Give back each line below verbatim.

(Stored records)
***
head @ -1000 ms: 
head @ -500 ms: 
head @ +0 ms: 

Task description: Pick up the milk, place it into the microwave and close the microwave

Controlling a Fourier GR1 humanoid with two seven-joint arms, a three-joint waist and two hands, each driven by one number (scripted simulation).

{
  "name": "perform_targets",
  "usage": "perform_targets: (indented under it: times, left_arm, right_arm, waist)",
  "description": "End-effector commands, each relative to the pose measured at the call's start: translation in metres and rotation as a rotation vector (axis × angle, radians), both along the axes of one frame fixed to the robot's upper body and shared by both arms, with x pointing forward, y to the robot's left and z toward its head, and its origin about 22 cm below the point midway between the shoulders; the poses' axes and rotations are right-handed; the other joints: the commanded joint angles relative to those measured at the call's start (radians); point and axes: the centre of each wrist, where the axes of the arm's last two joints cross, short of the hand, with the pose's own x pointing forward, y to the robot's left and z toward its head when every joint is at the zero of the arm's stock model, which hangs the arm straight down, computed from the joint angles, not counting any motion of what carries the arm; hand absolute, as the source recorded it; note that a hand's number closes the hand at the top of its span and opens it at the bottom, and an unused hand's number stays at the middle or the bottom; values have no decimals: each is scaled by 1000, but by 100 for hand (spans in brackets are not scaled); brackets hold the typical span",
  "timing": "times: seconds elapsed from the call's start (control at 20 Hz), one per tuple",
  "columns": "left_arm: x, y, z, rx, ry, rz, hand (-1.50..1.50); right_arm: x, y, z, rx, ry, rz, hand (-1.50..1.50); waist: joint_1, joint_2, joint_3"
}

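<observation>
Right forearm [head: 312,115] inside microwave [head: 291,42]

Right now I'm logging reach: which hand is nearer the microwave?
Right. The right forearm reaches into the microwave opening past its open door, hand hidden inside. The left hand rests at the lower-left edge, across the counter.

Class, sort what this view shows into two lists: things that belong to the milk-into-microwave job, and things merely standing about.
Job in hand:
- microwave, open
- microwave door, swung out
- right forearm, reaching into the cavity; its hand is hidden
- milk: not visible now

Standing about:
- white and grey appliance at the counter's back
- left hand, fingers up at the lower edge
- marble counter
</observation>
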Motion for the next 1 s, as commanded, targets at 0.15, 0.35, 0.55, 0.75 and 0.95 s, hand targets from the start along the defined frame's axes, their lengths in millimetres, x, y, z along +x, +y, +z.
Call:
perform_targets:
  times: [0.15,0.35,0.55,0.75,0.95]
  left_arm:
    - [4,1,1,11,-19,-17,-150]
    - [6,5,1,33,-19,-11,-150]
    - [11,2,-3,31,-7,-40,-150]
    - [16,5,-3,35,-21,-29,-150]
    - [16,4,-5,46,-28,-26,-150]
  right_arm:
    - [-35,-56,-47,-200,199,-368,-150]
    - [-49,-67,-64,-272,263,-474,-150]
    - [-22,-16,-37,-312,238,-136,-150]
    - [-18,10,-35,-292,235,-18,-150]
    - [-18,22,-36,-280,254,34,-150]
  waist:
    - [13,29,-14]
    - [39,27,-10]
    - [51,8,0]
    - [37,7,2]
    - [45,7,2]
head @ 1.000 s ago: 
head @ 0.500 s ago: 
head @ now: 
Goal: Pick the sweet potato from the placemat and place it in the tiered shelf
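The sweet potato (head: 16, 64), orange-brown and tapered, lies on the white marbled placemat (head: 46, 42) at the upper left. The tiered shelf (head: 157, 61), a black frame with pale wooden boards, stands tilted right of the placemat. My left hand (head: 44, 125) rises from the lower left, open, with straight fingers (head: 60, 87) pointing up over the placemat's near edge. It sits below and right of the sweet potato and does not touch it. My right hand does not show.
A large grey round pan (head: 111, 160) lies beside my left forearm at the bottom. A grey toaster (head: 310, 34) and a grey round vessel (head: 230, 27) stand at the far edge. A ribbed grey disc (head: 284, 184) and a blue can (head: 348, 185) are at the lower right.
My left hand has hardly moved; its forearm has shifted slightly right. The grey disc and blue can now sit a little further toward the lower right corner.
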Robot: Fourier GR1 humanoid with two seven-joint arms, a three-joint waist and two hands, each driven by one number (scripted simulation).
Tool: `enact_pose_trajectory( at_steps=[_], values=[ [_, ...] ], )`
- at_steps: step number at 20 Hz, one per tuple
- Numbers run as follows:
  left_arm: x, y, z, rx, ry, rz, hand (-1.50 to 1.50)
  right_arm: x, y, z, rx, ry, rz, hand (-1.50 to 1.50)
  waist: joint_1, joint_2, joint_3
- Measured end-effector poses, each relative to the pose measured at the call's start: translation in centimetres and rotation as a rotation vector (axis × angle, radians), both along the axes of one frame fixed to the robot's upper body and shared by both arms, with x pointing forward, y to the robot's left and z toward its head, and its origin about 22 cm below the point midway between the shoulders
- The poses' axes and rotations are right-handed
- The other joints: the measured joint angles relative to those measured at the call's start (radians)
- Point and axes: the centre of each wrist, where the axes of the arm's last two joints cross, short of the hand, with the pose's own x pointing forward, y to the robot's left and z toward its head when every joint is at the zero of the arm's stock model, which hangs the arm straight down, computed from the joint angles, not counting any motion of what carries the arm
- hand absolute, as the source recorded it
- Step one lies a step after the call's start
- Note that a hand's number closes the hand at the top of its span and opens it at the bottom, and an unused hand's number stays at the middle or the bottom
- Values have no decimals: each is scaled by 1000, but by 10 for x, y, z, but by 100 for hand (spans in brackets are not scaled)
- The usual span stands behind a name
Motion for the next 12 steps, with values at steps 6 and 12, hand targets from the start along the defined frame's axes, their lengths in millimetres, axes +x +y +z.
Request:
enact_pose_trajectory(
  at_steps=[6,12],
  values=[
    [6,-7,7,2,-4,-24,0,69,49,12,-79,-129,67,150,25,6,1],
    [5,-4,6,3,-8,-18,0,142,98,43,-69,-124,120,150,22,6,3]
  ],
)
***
■ **Exercise result**:
head @ -1000 ms: 
head @ -500 ms: 
head @ +0 ms: 

Task description: Pick up the milk, place it into the microwave and close the microwave

Controlling a Fourier GR1 humanoid with two seven-joint arms, a three-joint waist and two hands, each driven by one number (scripted simulation).

{
  "name": "perform_targets",
  "usage": "perform_targets: (indented under it: times, left_arm, right_arm, waist)",
  "description": "End-effector commands, each relative to the pose measured at the call's start: translation in metres and rotation as a rotation vector (axis × angle, radians), both along the axes of one frame fixed to the robot's upper body and shared by both arms, with x pointing forward, y to the robot's left and z toward its head, and its origin about 22 cm below the point midway between the shoulders; the poses' axes and rotations are right-handed; the other joints: the commanded joint angles relative to those measured at the call's start (radians); point and axes: the centre of each wrist, where the axes of the arm's last two joints cross, short of the hand, with the pose's own x pointing forward, y to the robot's left and z toward its head when every joint is at the zero of the arm's stock model, which hangs the arm straight down, computed from the joint angles, not counting any motion of what carries the arm; hand absolute, as the source recorded it; note that a hand's number closes the hand at the top of its span and opens it at the bottom, and an unused hand's number stays at the middle or the bottom; values have no decimals: each is scaled by 1000, but by 100 for hand (spans in brackets are not scaled); brackets hold the typical span",
  "timing": "times: seconds elapsed from the call's start (control at 20 Hz), one per tuple",
  "columns": "left_arm: x, y, z, rx, ry, rz, hand (-1.50..1.50); right_arm: x, y, z, rx, ry, rz, hand (-1.50..1.50); waist: joint_1, joint_2, joint_3"
}

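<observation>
Right forearm [head: 312,115] inside microwave [head: 291,42]

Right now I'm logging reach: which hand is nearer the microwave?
Right. The right forearm reaches into the microwave opening past its open door, hand hidden inside. The left hand rests at the lower-left edge, across the counter.

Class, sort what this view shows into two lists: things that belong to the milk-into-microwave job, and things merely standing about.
Job in hand:
- microwave, open
- microwave door, swung out
- right forearm, reaching into the cavity; its hand is hidden
- milk: not visible now

Standing about:
- white and grey appliance at the counter's back
- left hand, fingers up at the lower edge
- marble counter
</observation>
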Motion for the next 1 s, as commanded, targets at 0.15, 0.35, 0.55, 0.75 and 0.95 s, hand targets from the start along the defined frame's axes, their lengths in millimetres, x, y, z along +x, +y, +z.
Call:
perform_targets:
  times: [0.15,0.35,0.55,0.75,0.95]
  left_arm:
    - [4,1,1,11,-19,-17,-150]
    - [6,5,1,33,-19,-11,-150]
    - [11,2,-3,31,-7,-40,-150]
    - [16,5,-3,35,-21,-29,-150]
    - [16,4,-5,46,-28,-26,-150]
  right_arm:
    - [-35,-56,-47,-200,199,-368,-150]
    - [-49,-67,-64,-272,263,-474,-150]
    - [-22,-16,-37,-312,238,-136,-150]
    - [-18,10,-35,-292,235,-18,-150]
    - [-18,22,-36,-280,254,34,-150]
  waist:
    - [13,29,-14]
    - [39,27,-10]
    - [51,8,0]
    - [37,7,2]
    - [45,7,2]
head @ 1.000 s ago: 
head @ 0.500 s ago: 
head @ now: 
Goal: Pick the sweet potato from the placemat and place it in the tiered shelf
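The sweet potato (head: 16, 64), orange-brown and tapered, lies on the white marbled placemat (head: 46, 42) at the upper left. The tiered shelf (head: 157, 61), a black frame with pale wooden boards, stands tilted right of the placemat. My left hand (head: 44, 125) rises from the lower left, open, with straight fingers (head: 60, 87) pointing up over the placemat's near edge. It sits below and right of the sweet potato and does not touch it. My right hand does not show.
A large grey round pan (head: 111, 160) lies beside my left forearm at the bottom. A grey toaster (head: 310, 34) and a grey round vessel (head: 230, 27) stand at the far edge. A ribbed grey disc (head: 284, 184) and a blue can (head: 348, 185) are at the lower right.
My left hand has hardly moved; its forearm has shifted slightly right. The grey disc and blue can now sit a little further toward the lower right corner.
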Robot: Fourier GR1 humanoid with two seven-joint arms, a three-joint waist and two hands, each driven by one number (scripted simulation).
Tool: `enact_pose_trajectory( at_steps=[_], values=[ [_, ...] ], )`
- at_steps: step number at 20 Hz, one per tuple
- Numbers run as follows:
  left_arm: x, y, z, rx, ry, rz, hand (-1.50 to 1.50)
  right_arm: x, y, z, rx, ry, rz, hand (-1.50 to 1.50)
  waist: joint_1, joint_2, joint_3
- Measured end-effector poses, each relative to the pose measured at the call's start: translation in centimetres and rotation as a rotation vector (axis × angle, radians), both along the axes of one frame fixed to the robot's upper body and shared by both arms, with x pointing forward, y to the robot's left and z toward its head, and its origin about 22 cm below the point midway between the shoulders
- The poses' axes and rotations are right-handed
- The other joints: the measured joint angles relative to those measured at the call's start (radians)
- Point and axes: the centre of each wrist, where the axes of the arm's last two joints cross, short of the hand, with the pose's own x pointing forward, y to the robot's left and z toward its head when every joint is at the zero of the arm's stock model, which hangs the arm straight down, computed from the joint angles, not counting any motion of what carries the arm
- hand absolute, as the source recorded it
- Step one lies a step after the call's start
- Note that a hand's number closes the hand at the top of its span and opens it at the bottom, and an unused hand's number stays at the middle or the bottom
- Values have no decimals: each is scaled by 1000, but by 10 for x, y, z, but by 100 for hand (spans in brackets are not scaled)
- The usual span stands behind a name
Motion for the next 12 steps, with values at steps 6 and 12, hand targets from the start along the defined frame's axes, their lengths in millimetres, axes +x +y +z.
Request:
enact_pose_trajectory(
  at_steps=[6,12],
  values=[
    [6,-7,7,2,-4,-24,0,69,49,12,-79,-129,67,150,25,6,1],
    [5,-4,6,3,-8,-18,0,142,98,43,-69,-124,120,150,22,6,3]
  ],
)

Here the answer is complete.